10. The method of claim 9 in which one or more candidate drugs is subjected to an experimental evaluation.

11. The method of claim 10 in which data from said experimental evaluation is used to add at least one of the candidate drugs to the set of ligands to produce a revised set of ligands and the steps of claim 1 are repeated using the revised set of ligands.

12. The method of claims 1, 2, or 3 in which the set of ISD vectors is initially stored on a disk on a computer, the method further comprising:

identifying a memory threshold LD;

storing results of the iterative partitioning on the disk when the results exceed the memory threshold; and

storing the results of the iterative partitioning in a memory of the computer when the results meet the memory threshold LD.

13. A computer-readable medium for use in determining a set of proposed pharmacophore features describing interactions between a known biological target and a set of ligands that show activity towards the target, the computer-readable medium bearing instructions that cause a computer to:

identify a set of n-dimensional inter-site distance (ISD) vectors, the set comprising at least one ISD vector for each of two or more ligands, each of the ISD vectors being associated with a specific set of pharmacophore sites within a single conformation of one of the ligands, each of the ISD vectors having the same number and types of pharmacophore sites as other ISD vectors in the set; and

determine, from a top-level multi-dimensional space, a refined, smaller multi-dimensional space defining the distance ranges for each dimension of the ISD vectors in each of at least three dimensions, said distance ranges being used to propose spatial relationships among said set of pharmacophore features.

14. The computer-readable medium of claim 13, in the instructions for determining the smaller multi-dimensional space includes instructions causing the computer to:

identify a dimension i of the ISD vectors;

identify a range of values of the ith coordinates of the ISD vectors;

partition the range of values into intervals;

identify partitions that include the values of the ith coordinate of a predetermined number of ISD vectors; and

iteratively partition only the intervals that include the ith coordinate of the predetermined number of ISD vectors, until a stopping condition is met.

15. The computer-readable medium of claim 14, further comprising instructions for identifying a minimum distance ε, in which an overlap between any two intervals is at most ε, and in which the stopping condition includes that a size of each partition does not exceed ε.

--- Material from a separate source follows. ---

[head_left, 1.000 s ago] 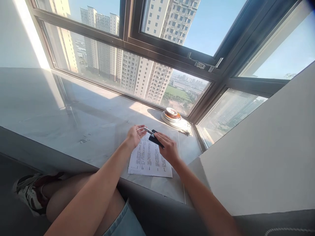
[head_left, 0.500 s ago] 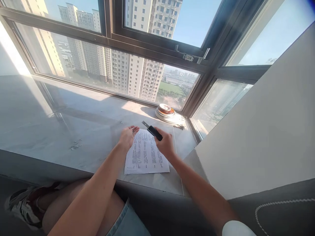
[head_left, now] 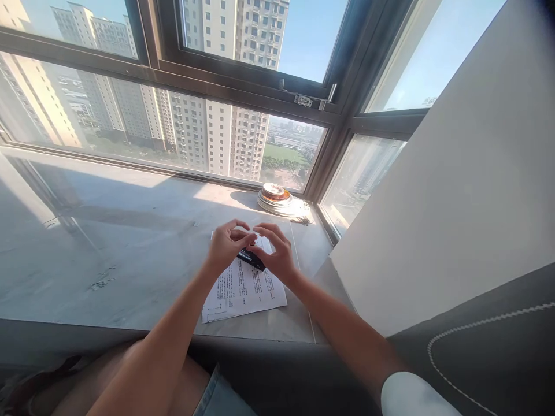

16. The computer-readable medium of claim 13, in which the set of ISD vectors is initially stored on a disk of the computer, the instructions further causing the computer to

identify a memory threshold LD;

store results of the iterative partitioning on the disk when the results exceed the memory threshold; and

store the results of the iterative partitioning in a memory of the computer when the results meet the memory threshold.

17. The computer-readable medium of claim 13, in which a user may define a terminal generation by specifying a minimum distance range ε applicable to all dimensions of each ISD vector subspace.

18. The computer-readable medium of claim 13, in which each of the pharmacophore sites is characterized by one or more of the following chemical features: a) hydrogen bond acceptor; b) hydrogen bond donor; c) hydrophobe; d) negative ionizable; e) positive ionizable; and f) aromatic ring.

19. The computer-readable medium of claim 13 in which n is between 3 and 21.

20. The computer-readable medium of claim 13 in which the instructions further cause the computer to use the proposed set of pharmacophore features to select candidate drugs from a library of potential drugs.

21. The computer-readable medium of claim 20 in which the instructions further cause the computer to subject the candidate drugs to an experimental evaluation.

22. The computer-readable medium of claim 21 in which the instructions further cause the computer to:

identify data from said experimental evaluation;

add at least one of the candidate drugs to the set of ligands, thereby producing a revised set of ligands; and

repeat the instructions of claim 13 on the revised set of ligands.